-- DATASET follows --

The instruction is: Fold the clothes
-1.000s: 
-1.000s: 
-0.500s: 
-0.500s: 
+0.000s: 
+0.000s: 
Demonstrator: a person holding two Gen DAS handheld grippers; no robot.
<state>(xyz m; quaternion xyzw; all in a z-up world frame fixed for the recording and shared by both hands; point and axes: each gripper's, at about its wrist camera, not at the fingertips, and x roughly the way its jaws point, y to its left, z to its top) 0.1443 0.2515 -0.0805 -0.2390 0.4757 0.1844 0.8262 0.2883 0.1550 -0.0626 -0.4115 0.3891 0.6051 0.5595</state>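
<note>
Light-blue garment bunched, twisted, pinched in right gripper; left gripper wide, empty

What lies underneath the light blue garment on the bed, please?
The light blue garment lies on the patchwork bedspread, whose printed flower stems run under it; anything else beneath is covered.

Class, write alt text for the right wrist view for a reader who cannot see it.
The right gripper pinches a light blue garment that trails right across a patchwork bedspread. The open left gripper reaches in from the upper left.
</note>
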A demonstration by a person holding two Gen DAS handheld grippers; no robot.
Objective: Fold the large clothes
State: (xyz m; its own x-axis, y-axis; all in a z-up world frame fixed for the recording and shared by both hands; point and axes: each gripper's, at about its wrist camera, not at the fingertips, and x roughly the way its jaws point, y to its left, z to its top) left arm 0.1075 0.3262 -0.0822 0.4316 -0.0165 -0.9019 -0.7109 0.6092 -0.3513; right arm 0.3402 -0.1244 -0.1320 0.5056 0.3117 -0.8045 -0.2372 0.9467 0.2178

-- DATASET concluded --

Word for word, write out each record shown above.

- SOLUTION
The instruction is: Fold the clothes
-1.000s: 
-1.000s: 
-0.500s: 
-0.500s: 
+0.000s: 
+0.000s: 
Demonstrator: a person holding two Gen DAS handheld grippers; no robot.
<state>(xyz m; quaternion xyzw; all in a z-up world frame fixed for the recording and shared by both hands; point and axes: each gripper's, at about its wrist camera, not at the fingertips, and x roughly the way its jaws point, y to its left, z to its top) 0.1443 0.2515 -0.0805 -0.2390 0.4757 0.1844 0.8262 0.2883 0.1550 -0.0626 -0.4115 0.3891 0.6051 0.5595</state>
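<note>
Light-blue garment bunched, twisted, pinched in right gripper; left gripper wide, empty

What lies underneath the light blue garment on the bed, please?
The light blue garment lies on the patchwork bedspread, whose printed flower stems run under it; anything else beneath is covered.

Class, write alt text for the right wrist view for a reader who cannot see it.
The right gripper pinches a light blue garment that trails right across a patchwork bedspread. The open left gripper reaches in from the upper left.
</note>
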A demonstration by a person holding two Gen DAS handheld grippers; no robot.
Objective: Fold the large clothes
State: (xyz m; its own x-axis, y-axis; all in a z-up world frame fixed for the recording and shared by both hands; point and axes: each gripper's, at about its wrist camera, not at the fingertips, and x roughly the way its jaws point, y to its left, z to its top) left arm 0.1075 0.3262 -0.0822 0.4316 -0.0165 -0.9019 -0.7109 0.6092 -0.3513; right arm 0.3402 -0.1244 -0.1320 0.5056 0.3117 -0.8045 -0.2372 0.9467 0.2178

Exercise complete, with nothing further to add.